• _Task to carry out_: From the data below, return the exact lines starting at the line containing "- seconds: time" and ending at the line containing "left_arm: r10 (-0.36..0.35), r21", both included, and nothing else.

_ _ _ _ _ _ _

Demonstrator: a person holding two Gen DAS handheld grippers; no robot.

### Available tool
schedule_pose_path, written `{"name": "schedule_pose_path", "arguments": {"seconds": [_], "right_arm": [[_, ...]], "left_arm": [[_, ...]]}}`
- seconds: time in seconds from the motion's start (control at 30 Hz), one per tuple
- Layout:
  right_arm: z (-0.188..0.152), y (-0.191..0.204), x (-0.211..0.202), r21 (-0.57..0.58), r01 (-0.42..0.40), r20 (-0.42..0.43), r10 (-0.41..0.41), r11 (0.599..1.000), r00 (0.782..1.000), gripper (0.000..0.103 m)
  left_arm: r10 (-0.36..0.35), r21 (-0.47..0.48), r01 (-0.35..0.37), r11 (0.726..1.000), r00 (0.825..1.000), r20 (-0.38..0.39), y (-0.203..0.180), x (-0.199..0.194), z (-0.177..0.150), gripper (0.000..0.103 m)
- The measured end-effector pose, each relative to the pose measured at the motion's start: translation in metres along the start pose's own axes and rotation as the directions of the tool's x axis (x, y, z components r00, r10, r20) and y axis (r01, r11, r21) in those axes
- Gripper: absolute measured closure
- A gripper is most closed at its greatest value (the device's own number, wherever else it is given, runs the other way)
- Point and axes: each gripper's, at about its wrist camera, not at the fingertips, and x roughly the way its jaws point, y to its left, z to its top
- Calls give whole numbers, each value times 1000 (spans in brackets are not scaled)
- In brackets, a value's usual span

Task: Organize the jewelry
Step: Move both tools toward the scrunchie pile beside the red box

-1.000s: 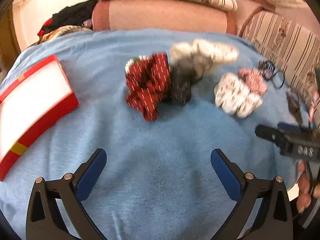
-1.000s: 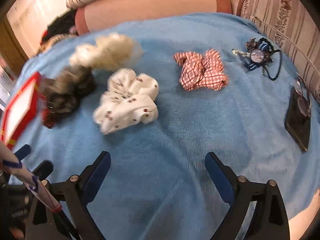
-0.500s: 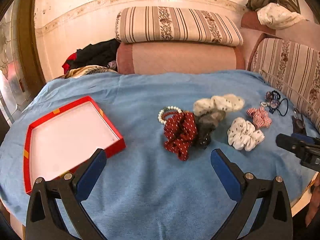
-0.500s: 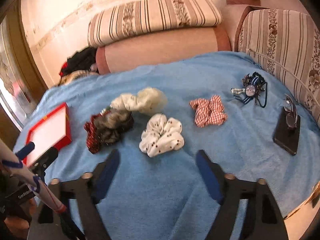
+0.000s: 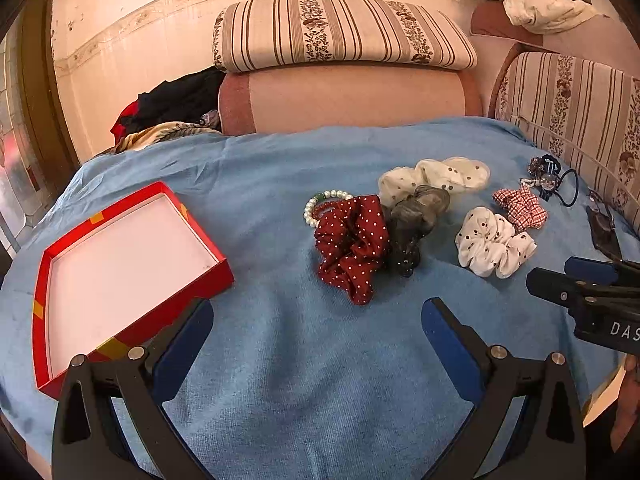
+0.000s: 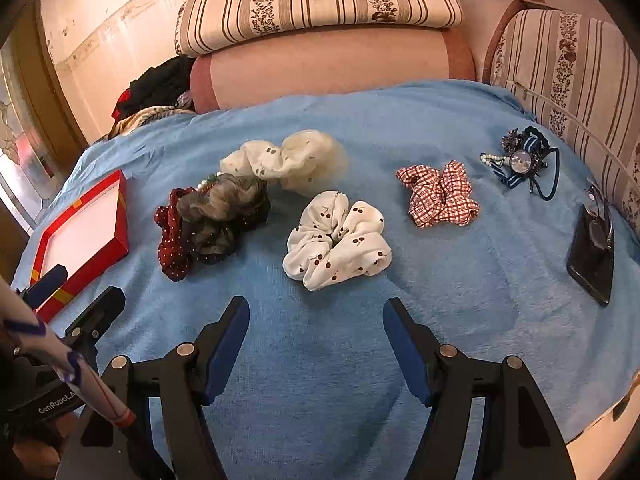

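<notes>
Blue pads, left gripper [image 5: 316,320]: the jaws are held wide apart above the blue cloth [image 5: 304,360]; nothing is gripped.
Blue pads, right gripper [image 6: 316,320]: the jaws are spread moderately, narrower than the left pair; nothing is gripped.
Cherry scrunchie [image 6: 338,242]: laid just beyond the right gripper's fingertips, apart from them.
Dark red dotted scrunchie [image 5: 352,246]: laid ahead of the left gripper, touching a grey scrunchie [image 5: 416,224].
Bead bracelet [image 5: 324,206]: partly tucked under the dark red dotted scrunchie at its far left side.
Cream scrunchie [image 6: 286,160]: placed behind the grey one, touching it.
Checked scrunchie [image 6: 440,194]: set to the right, apart from the cherry scrunchie.
Hair ties with charm [image 6: 520,162]: bunched near the far right edge.
Red box [image 5: 120,276]: open, white inside, seen at the left, with its near corner just beside the left gripper's left finger.
Phone [image 6: 592,258]: laid dark and flat at the right edge.
</notes>
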Motion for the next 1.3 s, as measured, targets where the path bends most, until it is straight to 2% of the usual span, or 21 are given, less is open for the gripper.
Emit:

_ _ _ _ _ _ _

• _Result_:
- seconds: time in seconds from the motion's start (control at 30 Hz), one per tuple
- Layout:
  right_arm: z (-0.188..0.152), y (-0.191..0.204), x (-0.211..0.202), r21 (-0.57..0.58), r01 (-0.42..0.40), r20 (-0.42..0.43), r10 (-0.41..0.41), r11 (0.599..1.000), r00 (0.782..1.000), gripper (0.000..0.103 m)
  left_arm: r10 (-0.36..0.35), r21 (-0.47..0.48), r01 (-0.35..0.37), r11 (0.726..1.000), r00 (0.825..1.000), r20 (-0.38..0.39), y (-0.203..0.180), x (-0.199..0.194), z (-0.177..0.150), gripper (0.000..0.103 m)

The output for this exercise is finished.